Hello!
I am new here and looking for information. I was diagnosed with IC last week however I am not quite convinced that is what I have. My main symptom is that I have pain during intercourse. I also have some frequency urinating but this is something I have experienced my whole life. I am so accustomed to it that I didn't realize it wasn't normal, to urinate as often as I do, until recently.

This began when I had a baby in April 2008 via c-section. Ever since I have experienced pain and discomfort during intercourse. My family doctor told me it was due to a tilted cervix and I would have to learn to live with it. I accepted that answer for a year and a half but finally I became tired of "dealing" with this and the affects this was having on my relationship with my husband. I decided to see an OB doctor (who just happens to specialize in bladder problems).
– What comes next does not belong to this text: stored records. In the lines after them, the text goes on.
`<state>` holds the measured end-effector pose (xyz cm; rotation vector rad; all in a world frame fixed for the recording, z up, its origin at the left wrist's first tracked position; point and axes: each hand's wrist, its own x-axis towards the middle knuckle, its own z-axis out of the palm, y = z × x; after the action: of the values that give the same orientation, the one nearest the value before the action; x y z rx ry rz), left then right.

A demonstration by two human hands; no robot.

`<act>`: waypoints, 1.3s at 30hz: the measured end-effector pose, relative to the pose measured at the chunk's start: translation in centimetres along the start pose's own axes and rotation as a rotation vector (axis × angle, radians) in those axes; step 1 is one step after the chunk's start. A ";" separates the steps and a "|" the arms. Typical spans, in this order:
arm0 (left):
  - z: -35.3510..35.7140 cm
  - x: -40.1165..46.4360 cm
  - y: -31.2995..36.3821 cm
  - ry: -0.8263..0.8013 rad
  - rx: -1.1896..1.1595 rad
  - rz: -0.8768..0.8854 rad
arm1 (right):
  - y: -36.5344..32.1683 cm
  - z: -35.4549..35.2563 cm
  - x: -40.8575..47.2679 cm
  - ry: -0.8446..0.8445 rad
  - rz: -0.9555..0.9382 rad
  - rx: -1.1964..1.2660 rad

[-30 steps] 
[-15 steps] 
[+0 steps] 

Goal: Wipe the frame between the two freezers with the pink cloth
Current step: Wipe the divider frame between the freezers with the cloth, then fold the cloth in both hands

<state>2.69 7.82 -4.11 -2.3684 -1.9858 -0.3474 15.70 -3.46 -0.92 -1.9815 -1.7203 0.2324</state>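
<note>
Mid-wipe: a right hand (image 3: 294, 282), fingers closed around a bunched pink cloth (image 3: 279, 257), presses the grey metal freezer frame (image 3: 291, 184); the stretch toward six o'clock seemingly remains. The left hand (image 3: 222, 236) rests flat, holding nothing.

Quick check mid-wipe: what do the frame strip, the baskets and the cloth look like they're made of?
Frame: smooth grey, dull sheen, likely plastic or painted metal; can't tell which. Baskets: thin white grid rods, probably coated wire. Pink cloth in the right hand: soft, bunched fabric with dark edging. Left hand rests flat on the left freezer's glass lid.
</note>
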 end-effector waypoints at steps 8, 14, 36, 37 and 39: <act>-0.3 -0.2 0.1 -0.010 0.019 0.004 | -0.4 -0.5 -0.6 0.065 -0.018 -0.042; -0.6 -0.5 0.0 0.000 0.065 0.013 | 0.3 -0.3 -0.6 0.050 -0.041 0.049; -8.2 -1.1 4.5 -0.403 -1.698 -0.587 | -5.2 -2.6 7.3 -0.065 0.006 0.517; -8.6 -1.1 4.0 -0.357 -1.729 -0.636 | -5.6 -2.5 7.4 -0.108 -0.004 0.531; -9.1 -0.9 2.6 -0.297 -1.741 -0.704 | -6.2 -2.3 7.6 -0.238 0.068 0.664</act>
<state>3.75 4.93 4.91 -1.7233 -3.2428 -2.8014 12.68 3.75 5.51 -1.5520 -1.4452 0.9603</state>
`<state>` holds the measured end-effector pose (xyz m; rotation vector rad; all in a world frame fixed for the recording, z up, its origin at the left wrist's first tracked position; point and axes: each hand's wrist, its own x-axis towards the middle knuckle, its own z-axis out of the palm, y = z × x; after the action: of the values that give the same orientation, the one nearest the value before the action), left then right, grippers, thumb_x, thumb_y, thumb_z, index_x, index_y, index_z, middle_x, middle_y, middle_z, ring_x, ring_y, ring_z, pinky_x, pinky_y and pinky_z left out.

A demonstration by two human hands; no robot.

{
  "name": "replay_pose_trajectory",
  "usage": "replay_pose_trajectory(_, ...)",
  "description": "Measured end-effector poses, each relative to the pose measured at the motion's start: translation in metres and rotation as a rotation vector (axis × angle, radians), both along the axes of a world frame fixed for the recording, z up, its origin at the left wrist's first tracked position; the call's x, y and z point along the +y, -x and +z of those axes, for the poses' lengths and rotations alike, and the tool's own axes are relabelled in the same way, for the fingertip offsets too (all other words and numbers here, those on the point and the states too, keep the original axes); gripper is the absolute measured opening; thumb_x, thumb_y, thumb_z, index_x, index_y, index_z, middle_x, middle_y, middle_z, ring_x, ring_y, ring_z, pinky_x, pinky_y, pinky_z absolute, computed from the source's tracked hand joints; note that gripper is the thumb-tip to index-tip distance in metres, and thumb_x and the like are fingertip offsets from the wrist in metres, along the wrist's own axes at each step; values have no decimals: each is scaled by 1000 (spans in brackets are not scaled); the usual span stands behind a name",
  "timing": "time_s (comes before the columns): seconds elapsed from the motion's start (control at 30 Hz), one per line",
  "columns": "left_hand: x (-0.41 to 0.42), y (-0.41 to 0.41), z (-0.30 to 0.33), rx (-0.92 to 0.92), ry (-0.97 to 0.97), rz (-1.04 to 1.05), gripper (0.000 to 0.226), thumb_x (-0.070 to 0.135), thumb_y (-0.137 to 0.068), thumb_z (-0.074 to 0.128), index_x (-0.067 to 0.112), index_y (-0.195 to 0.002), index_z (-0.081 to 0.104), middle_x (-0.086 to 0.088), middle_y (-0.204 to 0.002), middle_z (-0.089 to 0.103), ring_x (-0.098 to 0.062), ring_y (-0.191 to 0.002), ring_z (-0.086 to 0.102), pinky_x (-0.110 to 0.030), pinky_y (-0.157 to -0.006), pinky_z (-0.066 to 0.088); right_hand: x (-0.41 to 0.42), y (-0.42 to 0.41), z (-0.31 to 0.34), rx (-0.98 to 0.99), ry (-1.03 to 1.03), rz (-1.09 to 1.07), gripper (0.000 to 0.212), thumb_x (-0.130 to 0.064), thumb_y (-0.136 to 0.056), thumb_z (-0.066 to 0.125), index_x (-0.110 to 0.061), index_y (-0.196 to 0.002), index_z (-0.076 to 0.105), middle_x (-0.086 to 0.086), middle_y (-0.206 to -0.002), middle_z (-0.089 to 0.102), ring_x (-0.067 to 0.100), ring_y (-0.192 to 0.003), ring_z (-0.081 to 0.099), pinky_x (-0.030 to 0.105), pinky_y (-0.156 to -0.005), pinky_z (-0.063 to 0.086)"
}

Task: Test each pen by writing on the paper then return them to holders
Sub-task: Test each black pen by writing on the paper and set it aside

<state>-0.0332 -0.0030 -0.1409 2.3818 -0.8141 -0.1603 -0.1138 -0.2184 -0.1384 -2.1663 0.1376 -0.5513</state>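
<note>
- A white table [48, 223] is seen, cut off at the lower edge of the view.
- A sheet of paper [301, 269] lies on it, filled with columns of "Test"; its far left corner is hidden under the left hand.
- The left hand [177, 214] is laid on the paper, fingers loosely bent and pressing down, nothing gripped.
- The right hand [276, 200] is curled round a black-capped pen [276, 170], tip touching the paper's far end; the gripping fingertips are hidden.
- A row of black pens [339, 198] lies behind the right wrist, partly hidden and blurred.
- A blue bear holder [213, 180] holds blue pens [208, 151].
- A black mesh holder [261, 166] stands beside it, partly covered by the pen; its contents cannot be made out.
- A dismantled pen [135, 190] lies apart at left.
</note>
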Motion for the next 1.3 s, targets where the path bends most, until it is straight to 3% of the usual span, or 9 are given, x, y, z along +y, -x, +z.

After an initial exam, a urodynamics test, and a potassium sensitivity test he has concluded I have IC.

The doctor is suggesting I treat with the following...
IC Diet
Physical Therapy
Tibial Nerve Stimulation (Urgent PC)


My husband and I (despite the pain) are considering trying for a second child in the next few months so we are not starting Elmiron at this time.

I am struggling with all of this as it seems a little aggressive and I do not seem to have nearly the problems that others on this forum are experiencing. Like I said earlier, I am not even convinced this is what I have.

So basically here are my questions...
Has anyone out there just experienced this one symptom and been diagnosed?
Is it worth receiving a second opinion from a new doctor?
Does anyone have advice as far as pregnancy? I am wondering if we should hold off on trying to become pregnant until this is under control or just wait until after we have another baby to begin treatment?

Sorry for the long post. Thanks for reading and I appreciate any insight you may be able to provide.

If you're not feeling comfortable with what you are being told, a second opinion is always okay --- and it doesn't mean you need to change doctors.

Are you following an IC diet? That can make a huge difference.

Sending welcoming hugs,
Donna

Hello Donna- Thanks for the welcome.

I was just diagnosed last week so I have not started the diet yet. My plan was to wait until after Christmas and start the diet then. The diet just seems so extreme to me based on my symptoms.

The other issue I am having with regard to the diet is that I am prone to kidney stones and currently follow a diet to help reduce the chances of getting stones. That kidney stone diet I currently follow includes a lot of citrus fruits and citrus juices which to my understanding is a "no-no" on the IC diet.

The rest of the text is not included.